White professor at Christian college defends racially segregated ‘listening groups’

Elizabeth Boltz Ranfield/ Twitter

If defeat can be defined as having to embrace and celebrate the things one has always hated, then leftists recently suffered a major defeat at a supposedly Christian college in Indiana.

Apparently thinking she has achieved some kind of intellectual breakthrough, a white progressive English professor at Anderson University in Indiana recently defended segregation of the races at the school’s diversity and inclusion discussion sessions, according to reporting by DailyMail.com.

That is, actual, physical separation of students into sections of “White Students” and “Students of Color.”

Martin Luther King Jr., described segregation as “rationally inexplicable and morally unjustifiable” in a 1965 speech, but that has not stopped “woke” leftists at the school from creating their own, new Apartheid.

The school’s “Racial Equity Taskforce” recently set up the racially divided “listening groups,” claiming they would allow people to speak more freely.

Dazzled by her own intelligence and dismissing opposition to the separation as just being about “white people’s feelings,” professor Elizabeth Boltz Ranfield posted a TikTok video explaining that opposition to dividing the races is hypocritical: White people create their own “white spaces” but don’t like it when nonwhites have their own groups.

In a familiar liberal ploy, Ranfield characterized segregation of the discussion sessions as a corrective measure.

“If people of color begin to organize and create spaces that are for them, white people, we get all, ‘Well, isn’t that segregation,'” she said as if speaking for every other white human being on the planet.

She said that whites become offended when they’re kept out. ‘”Aren’t you trying to divide us?”,’ she says in the video, adopting what she seems to see as a stereotypical white mindset. “‘Why aren’t I allowed to go there?'”
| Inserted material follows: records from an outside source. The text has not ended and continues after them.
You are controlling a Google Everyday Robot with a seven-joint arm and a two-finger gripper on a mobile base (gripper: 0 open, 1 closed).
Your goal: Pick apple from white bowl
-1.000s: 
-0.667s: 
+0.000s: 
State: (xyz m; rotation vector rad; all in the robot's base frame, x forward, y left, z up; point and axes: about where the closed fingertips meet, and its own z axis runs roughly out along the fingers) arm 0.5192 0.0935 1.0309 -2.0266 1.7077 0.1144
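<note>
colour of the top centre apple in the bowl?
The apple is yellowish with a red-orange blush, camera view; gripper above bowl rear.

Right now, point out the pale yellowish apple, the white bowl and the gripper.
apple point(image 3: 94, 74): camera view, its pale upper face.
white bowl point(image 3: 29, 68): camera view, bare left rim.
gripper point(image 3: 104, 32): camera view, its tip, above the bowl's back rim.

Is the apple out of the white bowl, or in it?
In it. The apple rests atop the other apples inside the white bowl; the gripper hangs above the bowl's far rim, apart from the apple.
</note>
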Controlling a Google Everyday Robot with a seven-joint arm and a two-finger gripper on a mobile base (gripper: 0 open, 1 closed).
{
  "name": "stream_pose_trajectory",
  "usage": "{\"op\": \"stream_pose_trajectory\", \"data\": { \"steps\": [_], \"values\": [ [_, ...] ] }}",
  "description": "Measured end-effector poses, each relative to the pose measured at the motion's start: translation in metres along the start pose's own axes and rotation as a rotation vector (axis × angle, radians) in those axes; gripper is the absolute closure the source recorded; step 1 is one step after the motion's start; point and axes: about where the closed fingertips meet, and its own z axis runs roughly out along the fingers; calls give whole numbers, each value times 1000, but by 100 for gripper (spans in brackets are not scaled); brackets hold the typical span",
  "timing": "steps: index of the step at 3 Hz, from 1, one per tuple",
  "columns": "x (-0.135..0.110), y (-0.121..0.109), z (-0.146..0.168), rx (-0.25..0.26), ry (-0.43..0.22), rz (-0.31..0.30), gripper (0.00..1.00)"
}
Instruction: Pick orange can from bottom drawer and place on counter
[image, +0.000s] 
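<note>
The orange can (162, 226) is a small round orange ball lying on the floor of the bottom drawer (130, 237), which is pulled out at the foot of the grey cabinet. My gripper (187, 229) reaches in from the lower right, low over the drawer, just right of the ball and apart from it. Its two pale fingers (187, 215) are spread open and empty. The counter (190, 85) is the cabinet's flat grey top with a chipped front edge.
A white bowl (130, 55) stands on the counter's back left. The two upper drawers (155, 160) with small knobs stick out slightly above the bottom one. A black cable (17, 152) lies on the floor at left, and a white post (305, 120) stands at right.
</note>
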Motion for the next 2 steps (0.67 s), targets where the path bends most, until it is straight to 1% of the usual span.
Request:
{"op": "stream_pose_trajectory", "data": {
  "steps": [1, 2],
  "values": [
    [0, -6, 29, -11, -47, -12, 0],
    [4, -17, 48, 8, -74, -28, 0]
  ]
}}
“Then you end up with these protests over segregation that are really about white people’s feelings of getting, one, excluded from a space and, two, worrying that people are going to say mean things about them in that space and they’re not going to get to defend themselves.

“The reason why we shouldn’t be in those spaces in the first place because we turn it into our feelings of defensiveness,” she explained.